La relève aura lieu d’ici à une demi-heure mais elle n’est pas pressée de rentrer chez elle. Depuis leur séparation – il y a déjà quatre mois –, elle partage la garde de leur fille avec Walter. Lorsque Cayley se trouve chez son père, comme c’est le cas cette semaine, la maison lui paraît bien vaste.
Et si elle prenait un animal de compagnie – un chat ? Un être vivant qui lui ferait fête à son retour. Mais non : elle est allergique aux chats. Pour avoir tout le temps les yeux rouges et le nez qui coule, merci bien… Si elle a rompu avec Walter, c’est justement pour éviter ce phénomène.
Étudiante, Sandra vivait chez ses parents et elle s’est mariée sitôt son diplôme en poche. À trente-six ans, elle se retrouve seule pour la première fois de sa vie.

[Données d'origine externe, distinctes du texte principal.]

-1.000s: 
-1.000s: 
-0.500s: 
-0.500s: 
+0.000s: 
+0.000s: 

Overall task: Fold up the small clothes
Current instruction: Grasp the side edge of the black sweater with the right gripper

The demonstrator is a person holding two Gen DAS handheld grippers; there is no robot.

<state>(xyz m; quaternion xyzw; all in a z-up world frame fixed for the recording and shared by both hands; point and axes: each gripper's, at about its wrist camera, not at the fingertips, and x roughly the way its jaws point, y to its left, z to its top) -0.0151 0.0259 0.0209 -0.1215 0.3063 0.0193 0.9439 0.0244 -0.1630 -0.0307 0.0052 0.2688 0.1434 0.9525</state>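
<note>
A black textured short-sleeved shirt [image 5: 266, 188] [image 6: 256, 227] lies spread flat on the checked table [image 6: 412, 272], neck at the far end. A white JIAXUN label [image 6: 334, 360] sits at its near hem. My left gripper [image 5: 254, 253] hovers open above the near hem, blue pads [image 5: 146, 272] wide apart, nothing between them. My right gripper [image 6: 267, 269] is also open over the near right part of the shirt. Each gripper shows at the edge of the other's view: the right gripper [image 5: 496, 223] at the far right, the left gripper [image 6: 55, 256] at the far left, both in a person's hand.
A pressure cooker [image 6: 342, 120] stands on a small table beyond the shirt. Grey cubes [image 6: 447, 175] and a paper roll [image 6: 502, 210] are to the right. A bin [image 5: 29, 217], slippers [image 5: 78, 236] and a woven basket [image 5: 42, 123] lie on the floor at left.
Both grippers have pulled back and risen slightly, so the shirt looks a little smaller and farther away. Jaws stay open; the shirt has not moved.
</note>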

Et si elle faisait un saut à la salle de gym ? Elle examine ses cuisses d’un œil critique. Mieux vaut ça que de s’abrutir devant la télé…
— Sandra ?
Elle relève la tête et découvre Gary Kinoshita derrière son bureau, un dossier à la main. Kinoshita présente un léger embonpoint – normal, à presque soixante ans – et un casque de cheveux gris taillés à ras.
— Oui ?
— Un cas pour toi. On vient juste de nous le signaler. Je sais que c’est bientôt l’heure de la relève, mais Rosenberg et Macavan sont débordés. Ça ne t’ennuie pas ?
Sandra tend la main pour récupérer le dossier. Encore mieux que la salle de gym, pense-t-elle. Ses cuisses attendront.
— C’est un peu… sordide, la prévient Kinoshita.
Sandra ouvre le dossier et survole la transcription du message radio de l’officier de police arrivé le premier sur les lieux.
— Oh ! fait-elle.
— Il y a déjà deux flics sur place. Ils t’attendent.
Elle se lève, rajuste son holster puis enfile un blazer vert amande assorti à son chemisier, prête à faire son affaire du deux cent douzième homicide enregistré sur l’agglomération de Toronto depuis le début de l’année.
Il ne lui faut pas longtemps pour se rendre sur les lieux. 137, Friartuck Way… Ces nouvelles rues ont des noms d’un ridicule ! Selon son habitude, elle accorde une attention toute particulière au voisinage avant d’entrer. Un décor typiquement petit-bourgeois (néo-petit-bourgeois, pour être précis) : un alignement de minuscules maisons en brique rouge, tellement serrées qu’on aurait du mal à se faufiler entre elles. Des jardinets à peine plus larges qu’une allée, menant à des garages à deux places. Des boîtes aux lettres aux carrefours. Des parcelles de gazon de la taille d’un timbre-poste, plantées d’arbres étiques.